Kampanie reklamowe i inne działania marketingowe wtłaczają nam, co jest dla nas dobre i co musimy posiadać, a żądza zysku popycha do ukrywania dochodów, fałszowania faktycznego stanu realizacji umów itd.
W dyskusjach, nawet naukowych, zderzamy się z tezami o względności prawdy i o tym, że nie istnieje prawda obiektywna. Gdzieś dalej na tej drodze nieprawdy spotykamy wypowiedzi pseudoautorytetów nawołujące do odejścia od tradycyjnego modelu małżeństwa. Wciąż przy tej samej drodze mijamy transparenty krzyczące o pożyteczności marihuany i nieszkodliwości pornografii. Coraz łatwiej przyzwalamy na jeden kieliszek, jednego skręta, jadąc w delegację, zdejmujemy i pozostawiamy w domu atrybuty naszego stanu sakramentalnego, żeby nie krępować innych.
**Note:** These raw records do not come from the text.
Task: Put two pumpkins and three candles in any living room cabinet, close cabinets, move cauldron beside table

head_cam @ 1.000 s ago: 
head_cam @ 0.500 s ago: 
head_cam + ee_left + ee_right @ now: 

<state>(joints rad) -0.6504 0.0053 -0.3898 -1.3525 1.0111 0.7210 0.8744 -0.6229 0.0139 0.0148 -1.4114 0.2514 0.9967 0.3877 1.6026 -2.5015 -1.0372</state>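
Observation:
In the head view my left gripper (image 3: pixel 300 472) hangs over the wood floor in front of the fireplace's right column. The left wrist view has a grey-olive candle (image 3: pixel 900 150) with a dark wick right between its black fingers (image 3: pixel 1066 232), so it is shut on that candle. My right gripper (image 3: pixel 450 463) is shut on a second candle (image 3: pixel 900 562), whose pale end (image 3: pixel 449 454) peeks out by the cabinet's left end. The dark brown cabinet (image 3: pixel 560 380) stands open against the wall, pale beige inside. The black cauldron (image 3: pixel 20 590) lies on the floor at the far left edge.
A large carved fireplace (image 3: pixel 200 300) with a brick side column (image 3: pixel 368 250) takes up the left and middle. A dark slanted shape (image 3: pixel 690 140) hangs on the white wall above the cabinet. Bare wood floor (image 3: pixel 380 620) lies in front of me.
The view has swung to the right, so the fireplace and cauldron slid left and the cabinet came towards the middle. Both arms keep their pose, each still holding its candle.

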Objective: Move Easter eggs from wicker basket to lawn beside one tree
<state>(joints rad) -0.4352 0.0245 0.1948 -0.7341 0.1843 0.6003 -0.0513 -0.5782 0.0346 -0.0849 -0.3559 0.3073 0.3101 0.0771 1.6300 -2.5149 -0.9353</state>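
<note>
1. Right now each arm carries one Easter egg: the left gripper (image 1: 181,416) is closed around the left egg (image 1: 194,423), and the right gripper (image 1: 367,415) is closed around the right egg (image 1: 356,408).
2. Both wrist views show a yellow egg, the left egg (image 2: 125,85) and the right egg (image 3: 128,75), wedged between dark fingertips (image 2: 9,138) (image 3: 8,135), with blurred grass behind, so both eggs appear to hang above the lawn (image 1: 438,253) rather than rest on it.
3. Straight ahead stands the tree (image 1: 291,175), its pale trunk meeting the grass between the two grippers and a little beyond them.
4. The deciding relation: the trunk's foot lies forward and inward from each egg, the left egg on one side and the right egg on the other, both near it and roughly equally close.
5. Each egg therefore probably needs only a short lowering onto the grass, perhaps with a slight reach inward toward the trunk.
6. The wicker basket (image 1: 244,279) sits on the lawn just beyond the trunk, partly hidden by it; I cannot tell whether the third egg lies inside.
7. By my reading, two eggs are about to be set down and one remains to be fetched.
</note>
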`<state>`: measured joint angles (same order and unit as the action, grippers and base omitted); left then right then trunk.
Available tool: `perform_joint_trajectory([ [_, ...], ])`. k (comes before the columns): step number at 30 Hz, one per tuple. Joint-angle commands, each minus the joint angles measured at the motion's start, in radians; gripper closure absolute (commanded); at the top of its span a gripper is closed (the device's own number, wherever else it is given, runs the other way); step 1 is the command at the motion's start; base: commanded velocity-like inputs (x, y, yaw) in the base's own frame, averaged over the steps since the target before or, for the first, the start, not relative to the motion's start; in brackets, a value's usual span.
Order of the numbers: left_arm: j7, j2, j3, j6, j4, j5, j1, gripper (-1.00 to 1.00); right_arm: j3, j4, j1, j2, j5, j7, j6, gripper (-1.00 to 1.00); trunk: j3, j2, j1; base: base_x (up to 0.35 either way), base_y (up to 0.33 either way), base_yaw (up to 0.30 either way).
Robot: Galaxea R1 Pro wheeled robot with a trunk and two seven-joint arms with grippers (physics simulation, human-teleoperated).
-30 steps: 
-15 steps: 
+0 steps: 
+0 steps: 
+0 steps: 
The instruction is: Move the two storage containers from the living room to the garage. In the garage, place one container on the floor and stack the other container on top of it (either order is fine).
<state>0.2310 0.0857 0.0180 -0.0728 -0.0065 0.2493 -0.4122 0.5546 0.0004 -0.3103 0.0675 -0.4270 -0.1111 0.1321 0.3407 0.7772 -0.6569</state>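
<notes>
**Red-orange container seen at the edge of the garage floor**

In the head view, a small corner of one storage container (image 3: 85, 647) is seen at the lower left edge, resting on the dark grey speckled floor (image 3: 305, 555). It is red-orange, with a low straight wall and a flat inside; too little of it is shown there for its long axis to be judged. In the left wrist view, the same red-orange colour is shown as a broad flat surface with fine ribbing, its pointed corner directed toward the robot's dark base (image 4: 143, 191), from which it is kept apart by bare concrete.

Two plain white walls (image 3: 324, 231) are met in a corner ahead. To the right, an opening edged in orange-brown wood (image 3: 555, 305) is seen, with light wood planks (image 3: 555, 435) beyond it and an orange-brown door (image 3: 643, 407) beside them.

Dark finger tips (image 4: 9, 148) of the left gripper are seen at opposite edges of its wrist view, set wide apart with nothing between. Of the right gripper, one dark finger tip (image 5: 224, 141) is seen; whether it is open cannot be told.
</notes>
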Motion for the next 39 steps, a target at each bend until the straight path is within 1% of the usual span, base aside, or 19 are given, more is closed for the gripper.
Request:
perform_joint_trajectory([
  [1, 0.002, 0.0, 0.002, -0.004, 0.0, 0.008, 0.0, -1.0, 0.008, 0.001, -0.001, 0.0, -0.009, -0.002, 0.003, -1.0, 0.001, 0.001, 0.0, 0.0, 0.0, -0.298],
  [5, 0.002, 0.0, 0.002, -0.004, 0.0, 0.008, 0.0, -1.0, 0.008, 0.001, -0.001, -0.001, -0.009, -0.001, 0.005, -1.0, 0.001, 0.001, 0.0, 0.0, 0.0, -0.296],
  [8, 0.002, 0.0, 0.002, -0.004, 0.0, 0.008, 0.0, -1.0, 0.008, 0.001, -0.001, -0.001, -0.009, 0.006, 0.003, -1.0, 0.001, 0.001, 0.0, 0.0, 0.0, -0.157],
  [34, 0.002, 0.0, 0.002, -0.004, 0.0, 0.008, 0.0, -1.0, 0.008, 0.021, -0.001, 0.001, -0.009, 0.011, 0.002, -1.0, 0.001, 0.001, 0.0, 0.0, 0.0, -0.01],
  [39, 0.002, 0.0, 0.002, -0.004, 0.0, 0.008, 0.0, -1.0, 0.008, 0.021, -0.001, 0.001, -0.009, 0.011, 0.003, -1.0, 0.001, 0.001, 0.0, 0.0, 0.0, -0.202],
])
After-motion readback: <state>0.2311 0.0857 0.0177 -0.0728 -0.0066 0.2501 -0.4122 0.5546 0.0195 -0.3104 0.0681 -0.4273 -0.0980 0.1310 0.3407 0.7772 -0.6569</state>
Coraz częściej w różnych publikacjach mówi się o lęku przed prawdą, nazwanym nawet verofobią.
I jeszcze epizod zasłyszany w gronie osób mi bliskich: „wreszcie znalazłam dobrego psychologa, który powiedział mi to, co chciałam usłyszeć”.
Smutne, że kryterium oceny wartości specjalisty nie jest jego rzetelność i prawdomówność, ale umiejętność zaspokojenia pożądania klienta.
Rozpędzamy się tą drogą nieprawdy i jest atrakcyjnie, wręcz ekscytująco: słyszymy to, co chcemy słyszeć, oglądamy i konsumujemy to, co daje przyjemność, nabieramy prędkości i tracimy… przyczepność. W pewnym momencie zauważamy, że nie wyhamujemy już o własnych siłach. Na alpejskich autostradach co pewien czas są pasy ratunkowe, gdzie można zjechać i wyhamować w sypkim żwirze, wytracając prędkość, a zachowując życie. Trzeba jednak podjąć decyzję o zjechaniu na ten pas. Trzeba przyznać: Skłamałem, i nie „co z tego”, lecz żałuję. Wystarczy tyle. Znowu usłyszymy: Idź i nie grzesz więcej! Znowu uszliśmy z życiem.